At long last I am getting round to watching the rest of season 1 of BtVS. I started it some time ago, but ground to a halt just after the episode "Angel" ... I wonder why!!!!! Anyway, having posted some Spike icons yesterday I need to get back to watching so that I can get to "School Hard"!
So yesterday and today I watched a couple of episodes ... "Nightmares" and "Out of Mind, Out of Sight".
Both of which are good ... but hard
to watch, for me.
We all have our Nightmares
, and for most of us, they are recurring. So watching an episode where they come into rl makes me wonder how I would cope with those heartaches in reality ... and all of a sudden it seems easier to leave my fears to me dreams.
In the show it also reminded me that the things I fear are not the same as the worries of others. In the episode some fears seemed funny to their friends, but fears and terrors are real. Dad always teases me that I can run away from a tiny spider, yet I will make friends with a horse ... to him, horses are bigger than him, and therefore he can't cope with the idea. On that note I must admit my eyes were tightly closed when Wendel was having his spiders roaming around ... I am that freaked out!Out of Mind, Out of Sight
is probably the hardest of all the BtVS episodes (of all 7 seasons) to watch. I almost missed it out ... seeing the scenes of Marcie being ignored brought home too many memories. I can totally understand the feeling of being invisible, and the wish to become so.
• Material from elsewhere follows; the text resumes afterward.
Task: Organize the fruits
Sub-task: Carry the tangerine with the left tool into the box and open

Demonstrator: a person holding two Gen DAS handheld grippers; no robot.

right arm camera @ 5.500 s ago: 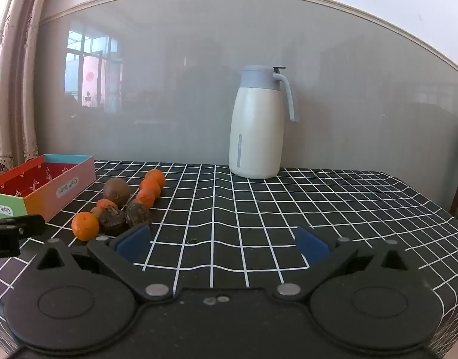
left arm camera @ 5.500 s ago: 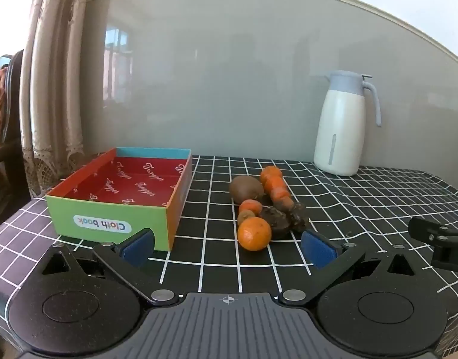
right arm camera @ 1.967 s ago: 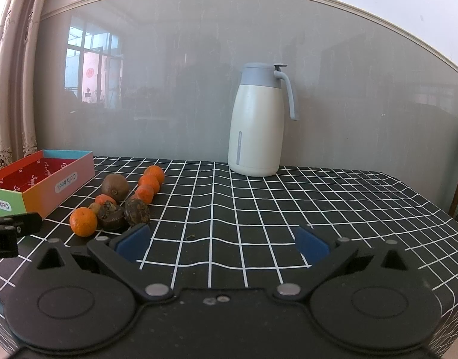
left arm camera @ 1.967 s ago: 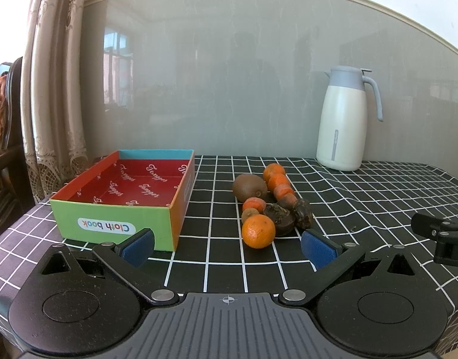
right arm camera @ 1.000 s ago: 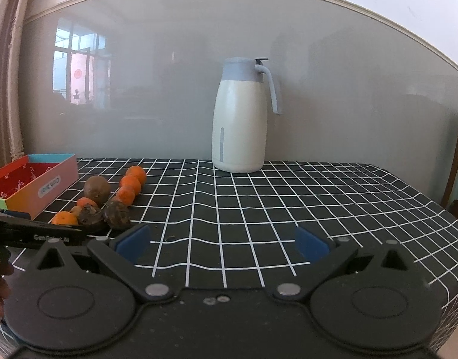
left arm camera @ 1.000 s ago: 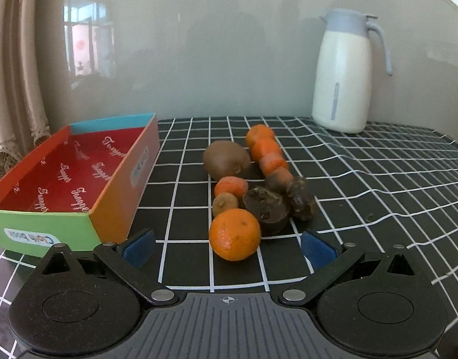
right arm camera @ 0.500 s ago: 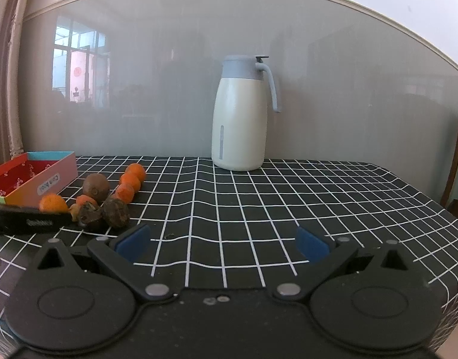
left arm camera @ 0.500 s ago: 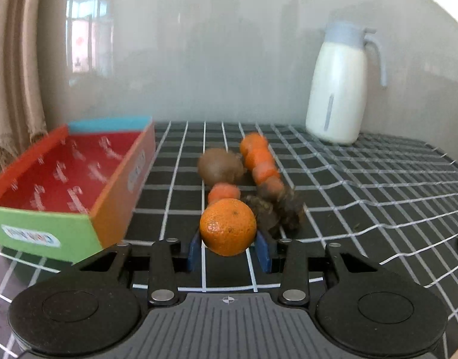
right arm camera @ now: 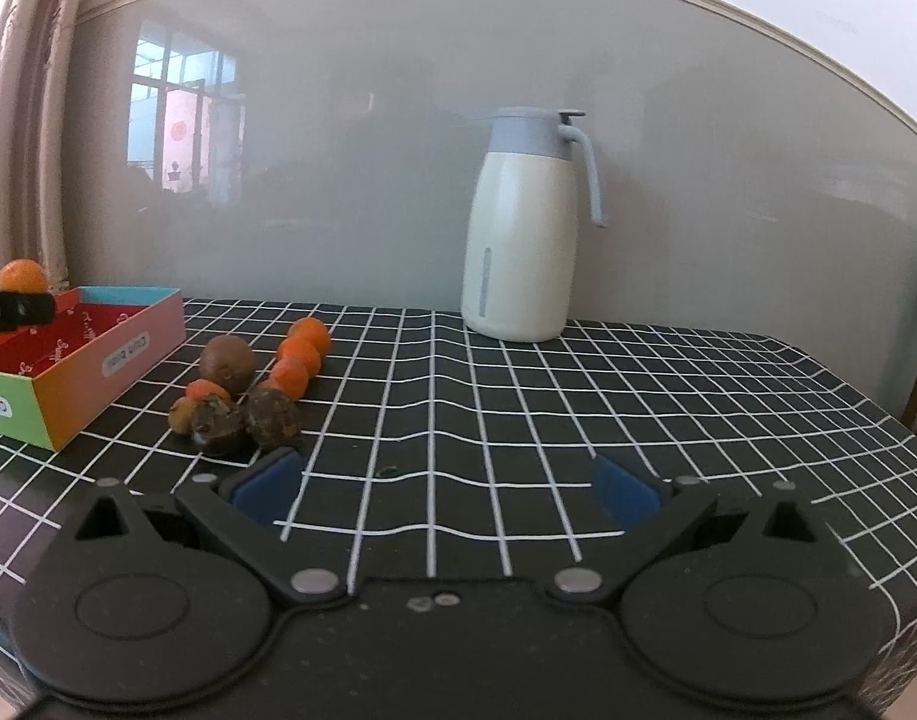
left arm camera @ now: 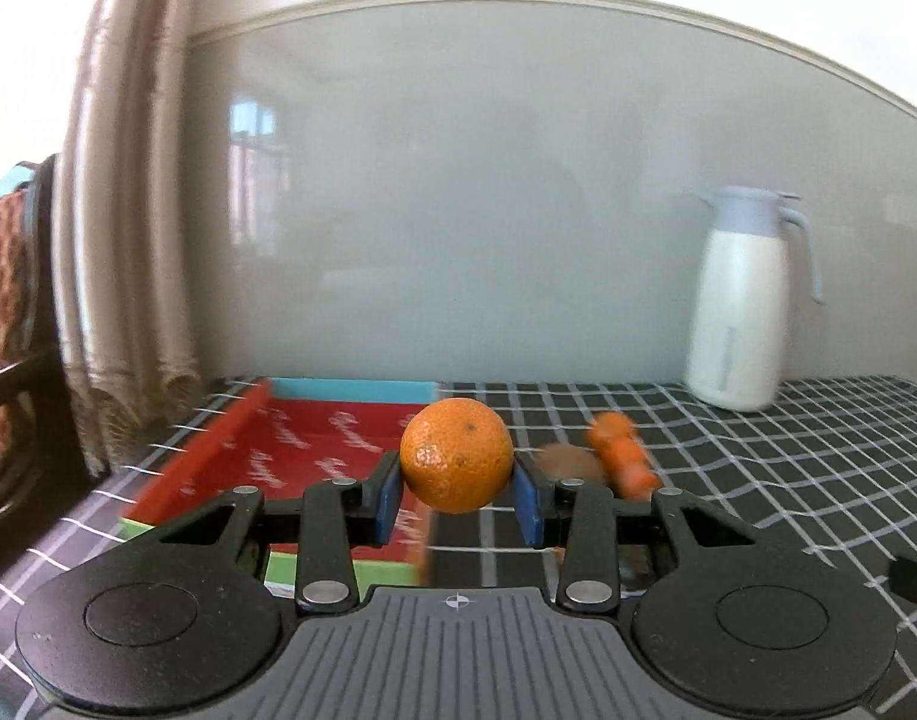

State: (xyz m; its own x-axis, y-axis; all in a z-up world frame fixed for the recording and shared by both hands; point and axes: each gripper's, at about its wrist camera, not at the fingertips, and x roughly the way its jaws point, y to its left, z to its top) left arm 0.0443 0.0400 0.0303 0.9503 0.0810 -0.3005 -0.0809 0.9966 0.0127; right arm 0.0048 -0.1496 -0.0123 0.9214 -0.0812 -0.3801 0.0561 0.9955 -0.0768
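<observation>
Left gripper clamped on orange, blue pads pressing both sides, fruit lifted clear of tabletop. Red-lined box just beyond and left of it. Right gripper wide open, empty; remaining fruit pile ahead-left of it.

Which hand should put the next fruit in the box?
Left, probably. The left gripper already holds an orange by the box. The right gripper is open and farther away.
</observation>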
School life is hard on us all, but some people do get lost in this way. I left school in 1979, and still that episode makes me feel that I am still wearing my uniform.
I didn't join a spy school, though ... LJ has helped me to find friends ... and maybe to put some of those "nightmares" away ... although never to truly escape them.
A couple of weeks ago I saw a Buffy Survey on joans_journal
... so thought I would snag and add to this short post.( Collapse )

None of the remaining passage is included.